Dr. Jose H. Leal, Science Director and Curator at the Bailey-Matthews National Shell Museum & Aquarium.
Mike Kiniry / WGCU
Dr. Jose H. Leal, Science Director and Curator at the Bailey-Matthews National Shell Museum & Aquarium.

The Bailey-Matthews National Shell Museum and Aquarium on Sanibel has been a fixture on the island since it opened in 1995. Its story began in the 1980s when a local shell collector named Charlene McMurphy provided some seed funding, and then a nonprofit was formed to begin raising funds and attention. One of the museum’s early boosters was Raymond Burr of Perry Mason fame.

In 1989, three local brothers, Francis, Samuel, and John Bailey, deeded eight acres on Sanibel Captiva Road to the Museum to memorialize their parents, Frank P. Bailey and Annie Mead Matthews and the Bailey-Matthews Shell Museum officially opened to the public in 1995.

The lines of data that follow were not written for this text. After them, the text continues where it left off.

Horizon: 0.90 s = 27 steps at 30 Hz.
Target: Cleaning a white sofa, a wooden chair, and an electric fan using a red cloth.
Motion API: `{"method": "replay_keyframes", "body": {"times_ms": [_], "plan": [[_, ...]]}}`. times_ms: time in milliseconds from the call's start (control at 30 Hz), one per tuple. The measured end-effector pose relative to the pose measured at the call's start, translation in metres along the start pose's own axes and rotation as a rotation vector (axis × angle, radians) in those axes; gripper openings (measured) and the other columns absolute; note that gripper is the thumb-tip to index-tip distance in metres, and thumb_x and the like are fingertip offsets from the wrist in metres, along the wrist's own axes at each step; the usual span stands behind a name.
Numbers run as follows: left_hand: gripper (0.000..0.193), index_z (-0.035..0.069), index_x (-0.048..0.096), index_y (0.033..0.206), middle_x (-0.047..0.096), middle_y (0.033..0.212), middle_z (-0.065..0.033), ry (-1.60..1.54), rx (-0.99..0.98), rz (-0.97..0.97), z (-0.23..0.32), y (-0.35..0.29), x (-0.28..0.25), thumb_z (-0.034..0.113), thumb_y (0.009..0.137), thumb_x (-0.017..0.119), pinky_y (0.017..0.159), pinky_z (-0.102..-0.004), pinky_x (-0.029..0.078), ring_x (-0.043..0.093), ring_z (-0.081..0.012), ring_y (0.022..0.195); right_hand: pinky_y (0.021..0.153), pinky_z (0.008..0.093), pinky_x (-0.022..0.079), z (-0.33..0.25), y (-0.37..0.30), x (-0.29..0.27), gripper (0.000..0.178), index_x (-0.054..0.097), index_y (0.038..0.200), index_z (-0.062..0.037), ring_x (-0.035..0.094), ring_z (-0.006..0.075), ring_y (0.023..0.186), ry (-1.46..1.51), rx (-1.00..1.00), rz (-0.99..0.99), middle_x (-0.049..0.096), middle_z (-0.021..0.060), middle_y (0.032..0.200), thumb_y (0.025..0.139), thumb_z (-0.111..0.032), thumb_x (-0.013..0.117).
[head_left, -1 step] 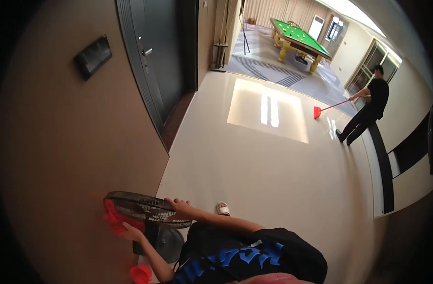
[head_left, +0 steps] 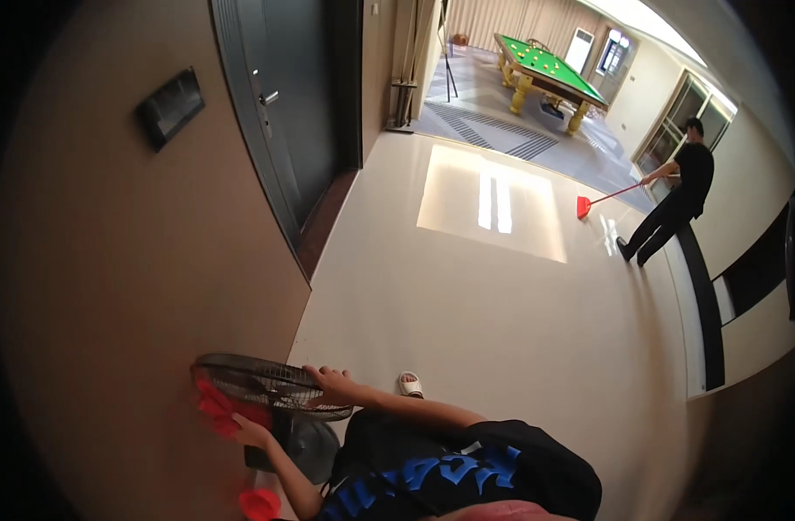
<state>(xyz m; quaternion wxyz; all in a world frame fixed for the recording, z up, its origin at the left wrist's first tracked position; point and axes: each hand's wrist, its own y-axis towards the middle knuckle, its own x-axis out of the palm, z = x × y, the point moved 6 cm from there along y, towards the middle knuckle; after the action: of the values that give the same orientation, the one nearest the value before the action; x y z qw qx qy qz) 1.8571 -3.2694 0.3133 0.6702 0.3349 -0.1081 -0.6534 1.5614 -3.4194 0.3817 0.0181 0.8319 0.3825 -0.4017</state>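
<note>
A fan with a round dark wire guard [head_left: 271, 382] stands against the wall on my left, its dark round base [head_left: 310, 447] below. My left hand [head_left: 251, 431] is closed round a red cloth [head_left: 215, 404], which lies against the side of the guard nearest the wall. Over the opposite rim curl the fingers of my right hand [head_left: 332, 385], gripping the guard; part of that hand's grip is hidden behind the rim. Under my left forearm a red object [head_left: 260, 504] shows at the lower edge, its kind unclear.
A person in black [head_left: 692, 174] holds a red broom [head_left: 584, 207] at the far right. A green pool table [head_left: 549, 69] with balls stands on patterned carpet at the back. Along the left wall are a dark door [head_left: 302, 113] and a black panel [head_left: 171, 108].
My left hand and the red cloth have shifted slightly right and toward me, down off the guard's outer rim. My right hand keeps its place on the guard.
</note>
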Motion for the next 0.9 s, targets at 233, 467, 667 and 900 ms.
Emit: {"method": "replay_keyframes", "body": {"times_ms": [233, 467, 667, 900], "plan": [[0.054, -0.015, 0.056, 0.114, 0.062, 0.11, -0.0309, 0.101, -0.422, -0.255, 0.058, -0.014, -0.009, 0.033, 0.091, 0.057, 0.083, -0.0452, 0.05, 0.063, -0.0403, 0.096, 0.084, 0.0594, 0.038, 0.001, 0.004, 0.006, 0.106, 0.02, 0.149, -0.0196, 0.054, 0.0421, 0.111, 0.067, 0.01, -0.027, 0.052, 0.0219, 0.121, 0.067, -0.061, 0.074], [0.057, -0.008, 0.04, 0.133, 0.053, 0.129, -0.0228, -0.23, -0.357, -0.152, 0.184, -0.04, -0.019, 0.026, 0.091, 0.058, 0.094, -0.0415, 0.047, 0.058, -0.0321, 0.11, 0.087, 0.055, 0.04, 0.0, 0.003, -0.013, 0.109, 0.019, 0.148, -0.0132, 0.054, 0.0417, 0.114, 0.029, 0.037, -0.123, 0.052, 0.0215, 0.125, 0.067, -0.06, 0.075], [0.057, -0.006, 0.034, 0.136, 0.049, 0.133, -0.0205, -0.57, -0.572, -0.37, 0.237, -0.017, -0.027, 0.029, 0.094, 0.052, 0.096, -0.0389, 0.047, 0.057, -0.0289, 0.111, 0.087, 0.057, 0.039, 0.0, 0.003, -0.001, 0.108, 0.022, 0.148, -0.0138, 0.052, 0.0408, 0.115, 0.075, 0.018, -0.075, 0.051, 0.022, 0.125, 0.067, -0.059, 0.075], [0.057, -0.011, 0.04, 0.133, 0.05, 0.133, -0.0215, -0.548, -0.294, -0.303, 0.284, -0.006, -0.028, 0.028, 0.095, 0.055, 0.101, -0.0395, 0.043, 0.053, -0.0306, 0.117, 0.091, 0.0494, 0.043, 0.023, 0.015, -0.003, 0.098, 0.022, 0.146, -0.0127, 0.057, 0.0395, 0.112, 0.22, -0.07, -0.123, 0.058, 0.0212, 0.121, 0.073, -0.055, 0.074]]}}
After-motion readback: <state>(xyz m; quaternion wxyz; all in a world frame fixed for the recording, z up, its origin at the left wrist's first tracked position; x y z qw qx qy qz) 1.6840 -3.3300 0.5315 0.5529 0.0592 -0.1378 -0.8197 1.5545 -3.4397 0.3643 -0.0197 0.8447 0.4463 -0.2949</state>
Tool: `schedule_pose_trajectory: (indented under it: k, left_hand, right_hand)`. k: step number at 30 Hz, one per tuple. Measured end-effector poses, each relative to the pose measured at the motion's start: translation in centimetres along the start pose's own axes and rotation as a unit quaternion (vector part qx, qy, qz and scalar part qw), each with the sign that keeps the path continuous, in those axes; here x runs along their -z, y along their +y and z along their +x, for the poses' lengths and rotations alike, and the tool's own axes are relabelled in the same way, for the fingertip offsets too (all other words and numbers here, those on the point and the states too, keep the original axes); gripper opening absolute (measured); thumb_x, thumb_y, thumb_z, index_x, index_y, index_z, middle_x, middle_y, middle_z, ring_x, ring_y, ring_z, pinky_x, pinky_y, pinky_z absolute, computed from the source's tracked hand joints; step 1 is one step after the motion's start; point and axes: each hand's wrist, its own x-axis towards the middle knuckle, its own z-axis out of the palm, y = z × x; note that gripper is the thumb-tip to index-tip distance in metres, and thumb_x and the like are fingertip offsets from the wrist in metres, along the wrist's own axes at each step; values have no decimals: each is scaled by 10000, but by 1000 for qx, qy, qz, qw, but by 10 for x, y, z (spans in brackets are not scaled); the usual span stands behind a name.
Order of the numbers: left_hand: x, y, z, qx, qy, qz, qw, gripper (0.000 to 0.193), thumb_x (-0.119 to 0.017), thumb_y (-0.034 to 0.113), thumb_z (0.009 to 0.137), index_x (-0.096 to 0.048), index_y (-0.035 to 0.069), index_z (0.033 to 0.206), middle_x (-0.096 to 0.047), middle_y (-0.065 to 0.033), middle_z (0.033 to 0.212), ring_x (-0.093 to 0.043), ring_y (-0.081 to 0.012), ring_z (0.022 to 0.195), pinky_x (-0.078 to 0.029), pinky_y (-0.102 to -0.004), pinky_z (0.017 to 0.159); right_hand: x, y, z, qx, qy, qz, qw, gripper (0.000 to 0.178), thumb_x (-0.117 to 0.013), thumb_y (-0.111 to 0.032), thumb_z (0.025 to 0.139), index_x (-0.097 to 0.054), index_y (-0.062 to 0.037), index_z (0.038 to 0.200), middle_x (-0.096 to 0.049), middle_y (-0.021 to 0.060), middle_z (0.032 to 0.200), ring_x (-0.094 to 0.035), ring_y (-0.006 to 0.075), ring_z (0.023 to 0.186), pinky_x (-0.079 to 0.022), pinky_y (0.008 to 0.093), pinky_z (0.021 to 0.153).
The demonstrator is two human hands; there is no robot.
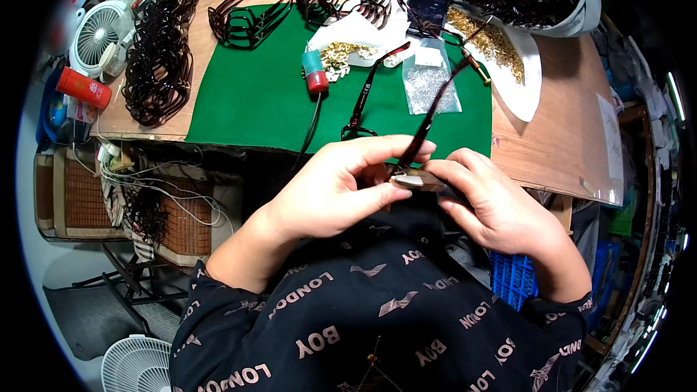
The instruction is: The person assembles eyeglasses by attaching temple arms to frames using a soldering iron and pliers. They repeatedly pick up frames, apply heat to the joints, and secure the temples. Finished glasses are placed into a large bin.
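Note:
Near the table's front edge, my left hand [330, 189] is closed on a dark brown pair of glasses [433, 105], one temple arm pointing up and away. My right hand [494, 203] grips a small metal tool [412, 181] whose blunt end meets the glasses by my left thumb; its kind is mostly hidden by my fingers. Just beyond my left hand stands another dark temple arm [361, 98] with a rim at its base; I cannot tell whether it belongs to the same pair. The green mat [254, 101] lies behind both hands.
On the mat are a teal-and-red corded tool [314, 72], a bag of tiny metal parts [432, 91] and gold-coloured pieces [341, 58] on white wrapping. Several glasses frames [250, 25] stand behind. Piled dark frames [160, 58], a fan [100, 36] and a large sack [581, 0] flank them.

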Motion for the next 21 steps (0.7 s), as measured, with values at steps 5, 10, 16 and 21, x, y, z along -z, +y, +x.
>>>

A year later, Dr. Jose Leal came onboard as Executive Director — he held that role for 17 years before becoming Science Director and Curator. And now, later this year, he plans to retire, so we invited him in to chat about his career and the work he does.

Guest:
Dr. Jose H. Leal, Science Director and Curator at the Bailey-Matthews National Shell Museum & Aquarium.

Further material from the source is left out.